Дом поразил преобразившимся видом — добротное каменное строение о двух этажах с мансардой на третьем, оберегаемое высоким кирпичным забором с железными воротами для въезда машин и железной калиткой возле них.
Никакой кнопки звонка или цифровой панели домофона ни у ворот, ни у калитки не наблюдалось. Стаська забарабанила двумя кулаками по железу:
— Откройте! Пожалуйста! Эй, хозяева!
Но никакие ее заполошные крики и громыхание по железной двери действия не возымели — на участке стояла первозданная тишина, словно и не потревоженная ничьим нахальным вторжением.

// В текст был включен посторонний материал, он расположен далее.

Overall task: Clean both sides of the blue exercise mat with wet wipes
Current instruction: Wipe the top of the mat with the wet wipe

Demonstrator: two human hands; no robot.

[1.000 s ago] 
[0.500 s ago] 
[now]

— Да что он там, спит, что ли, этот «хороший мужик», известный доктор?! — возроптала Стаська.
Бабахнула еще пару раз, для очистки совести, на всякий случай и призадумалась.
— А-а-а! И черт с вами со всеми! — решилась она предпринять отчаянные действия, которых требовала отчаянная ситуация. — Собаки нет, и то хорошо! Никто не лает и не кидается.
И полезла на калитку! А что делать?
Прикинув, как бы половчее с этим справиться, она посмотрела на ворота в свете требующей воплощения безумной идеи — нет, ворота ей не осилить — высоченные! А вот калитку…
Так! Если встать одной ногой на ручку, подтянуться вдоль железной поверхности… Хорошо бы еще держаться за что-нибудь!
За что?
За кирпичные столбы по бокам? Отличная идея, вот только практически неосуществимая!
— Ладно! Вспомним детство! — подбодрила себя Стаська и стала снимать дубленку, чтобы не мешала при выполнении сомнительных спортивных упражнений.
Повертела головой, осматриваясь в поисках, куда бы пристроить верхнюю одежду, — ни гвоздя захудалого, ни чего-либо иного подходящего в поле зрения не обнаружилось, и Стаська пристроила одежку возле кирпичного столба на снегу.